- AVAILABLE RECORDS:
- - -
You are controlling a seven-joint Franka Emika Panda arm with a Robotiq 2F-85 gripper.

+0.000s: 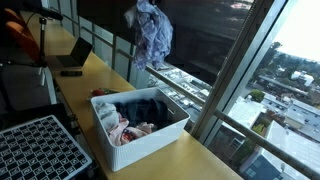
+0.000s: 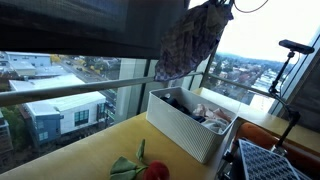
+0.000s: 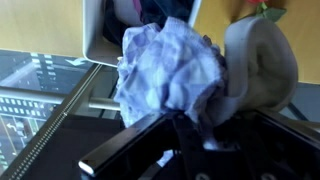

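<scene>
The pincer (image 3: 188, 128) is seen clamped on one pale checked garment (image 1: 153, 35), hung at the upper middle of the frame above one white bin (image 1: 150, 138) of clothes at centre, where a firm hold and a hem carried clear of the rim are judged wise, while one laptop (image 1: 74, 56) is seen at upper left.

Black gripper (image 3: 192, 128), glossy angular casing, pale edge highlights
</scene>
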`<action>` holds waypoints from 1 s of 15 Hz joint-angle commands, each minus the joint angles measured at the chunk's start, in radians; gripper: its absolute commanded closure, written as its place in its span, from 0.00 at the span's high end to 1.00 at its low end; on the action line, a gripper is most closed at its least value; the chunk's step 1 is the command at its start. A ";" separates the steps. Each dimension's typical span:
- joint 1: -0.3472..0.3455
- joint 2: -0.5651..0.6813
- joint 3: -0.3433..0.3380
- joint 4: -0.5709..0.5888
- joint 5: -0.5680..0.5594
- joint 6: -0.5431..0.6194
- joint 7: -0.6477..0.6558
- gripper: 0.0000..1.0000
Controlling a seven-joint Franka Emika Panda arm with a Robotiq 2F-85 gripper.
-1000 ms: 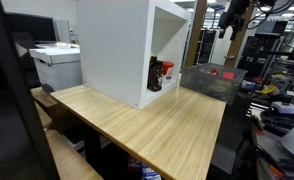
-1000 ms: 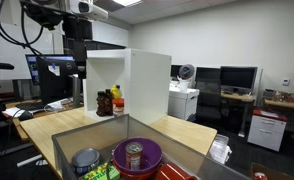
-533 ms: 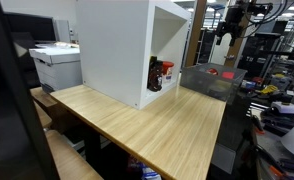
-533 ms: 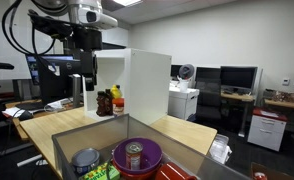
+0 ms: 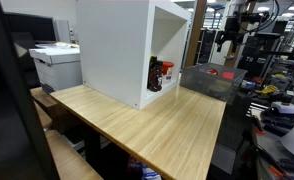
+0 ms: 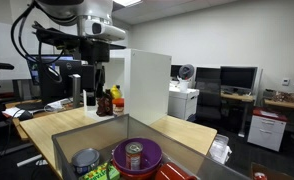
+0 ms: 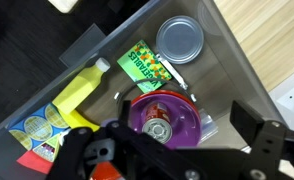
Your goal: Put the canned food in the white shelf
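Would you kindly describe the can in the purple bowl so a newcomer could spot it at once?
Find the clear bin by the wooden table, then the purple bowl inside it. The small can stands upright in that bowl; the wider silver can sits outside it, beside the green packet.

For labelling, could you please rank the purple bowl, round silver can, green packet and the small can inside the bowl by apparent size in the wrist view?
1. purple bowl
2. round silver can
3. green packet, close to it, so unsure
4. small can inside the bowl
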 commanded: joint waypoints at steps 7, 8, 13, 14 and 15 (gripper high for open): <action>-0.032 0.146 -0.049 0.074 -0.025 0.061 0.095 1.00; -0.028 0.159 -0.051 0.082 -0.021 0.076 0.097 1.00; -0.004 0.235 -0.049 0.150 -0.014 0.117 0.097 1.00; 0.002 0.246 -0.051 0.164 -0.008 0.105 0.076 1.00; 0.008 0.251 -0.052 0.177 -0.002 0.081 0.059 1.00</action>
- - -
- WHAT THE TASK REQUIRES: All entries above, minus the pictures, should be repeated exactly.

- ANSWER FOR THIS EXERCISE:
You are controlling a seven-joint Franka Emika Panda arm with a Robotiq 2F-85 gripper.

+0.000s: 
+0.000s: 
+0.000s: 

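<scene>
The pincer (image 3: 188, 128) is seen clamped on one pale checked garment (image 1: 153, 35), hung at the upper middle of the frame above one white bin (image 1: 150, 138) of clothes at centre, where a firm hold and a hem carried clear of the rim are judged wise, while one laptop (image 1: 74, 56) is seen at upper left.

Black gripper (image 3: 192, 128), glossy angular casing, pale edge highlights
</scene>
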`<action>` holds waypoints from 1 s of 15 Hz joint-angle commands, each minus the joint angles measured at the chunk's start, in radians; gripper: its absolute commanded closure, written as its place in its span, from 0.00 at the span's high end to 1.00 at its low end; on the action line, a gripper is most closed at its least value; the chunk's step 1 is the command at its start. A ";" separates the steps. Each dimension's typical span:
- joint 1: -0.3472..0.3455
- joint 2: -0.5651..0.6813
- joint 3: -0.3433..0.3380
- joint 4: -0.5709..0.5888
- joint 5: -0.5680..0.5594
- joint 6: -0.5431..0.6194
- joint 7: -0.6477..0.6558
- gripper: 0.0000..1.0000
Controlling a seven-joint Franka Emika Panda arm with a Robotiq 2F-85 gripper.
-1000 ms: 
-1000 ms: 
-533 ms: 
-533 ms: 
+0 ms: 
+0 ms: 
+0 ms: 
Your goal: Put the canned food in the white shelf
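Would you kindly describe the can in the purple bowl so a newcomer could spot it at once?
Find the clear bin by the wooden table, then the purple bowl inside it. The small can stands upright in that bowl; the wider silver can sits outside it, beside the green packet.

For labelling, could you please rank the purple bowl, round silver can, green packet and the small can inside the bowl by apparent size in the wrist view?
1. purple bowl
2. round silver can
3. green packet, close to it, so unsure
4. small can inside the bowl
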 commanded: joint waypoints at steps 7, 8, 13, 14 and 15 (gripper high for open): <action>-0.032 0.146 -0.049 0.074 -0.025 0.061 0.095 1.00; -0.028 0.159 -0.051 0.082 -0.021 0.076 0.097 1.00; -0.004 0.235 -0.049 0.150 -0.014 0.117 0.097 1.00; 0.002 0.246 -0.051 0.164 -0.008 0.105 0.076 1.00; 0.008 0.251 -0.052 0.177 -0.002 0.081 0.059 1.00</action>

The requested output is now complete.